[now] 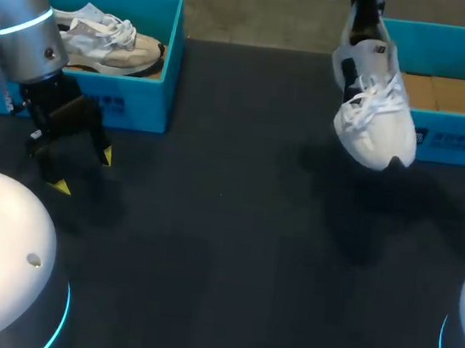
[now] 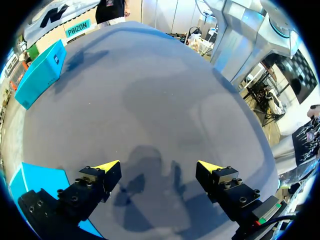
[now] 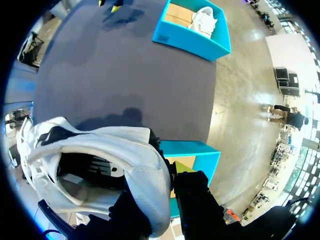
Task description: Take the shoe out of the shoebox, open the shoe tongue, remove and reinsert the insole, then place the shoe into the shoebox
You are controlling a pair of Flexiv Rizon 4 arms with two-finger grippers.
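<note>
A white shoe [image 1: 372,107] with a black side mark hangs toe-down above the table, in front of the teal right shoebox [image 1: 464,140]. My right gripper [image 1: 360,9] is shut on its heel collar. In the right wrist view the shoe [image 3: 100,165] fills the space beside the fingers [image 3: 192,200], its dark opening facing the camera, with the right shoebox [image 3: 192,150] below. My left gripper [image 1: 83,172] stands open low over the table, just in front of the left shoebox [image 1: 131,96]. In the left wrist view, only bare table lies between the left gripper's [image 2: 157,167] fingers.
The left shoebox holds a second, beige and white shoe [image 1: 104,41]. The right shoebox shows a brown cardboard bottom [image 1: 449,93]. Dark table [image 1: 230,259] stretches between the two boxes and toward the front edge.
</note>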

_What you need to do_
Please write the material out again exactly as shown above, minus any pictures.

_Reply_
[now] 
[now] 
[now] 
Task description: Take the shoe out of the shoebox, open the shoe tongue, remove and reinsert the insole, then place the shoe into the shoebox
You are controlling a pair of Flexiv Rizon 4 arms with two-finger grippers.
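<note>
A white shoe [image 1: 372,107] with a black side mark hangs toe-down above the table, in front of the teal right shoebox [image 1: 464,140]. My right gripper [image 1: 360,9] is shut on its heel collar. In the right wrist view the shoe [image 3: 100,165] fills the space beside the fingers [image 3: 192,200], its dark opening facing the camera, with the right shoebox [image 3: 192,150] below. My left gripper [image 1: 83,172] stands open low over the table, just in front of the left shoebox [image 1: 131,96]. In the left wrist view, only bare table lies between the left gripper's [image 2: 157,167] fingers.
The left shoebox holds a second, beige and white shoe [image 1: 104,41]. The right shoebox shows a brown cardboard bottom [image 1: 449,93]. Dark table [image 1: 230,259] stretches between the two boxes and toward the front edge.
</note>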

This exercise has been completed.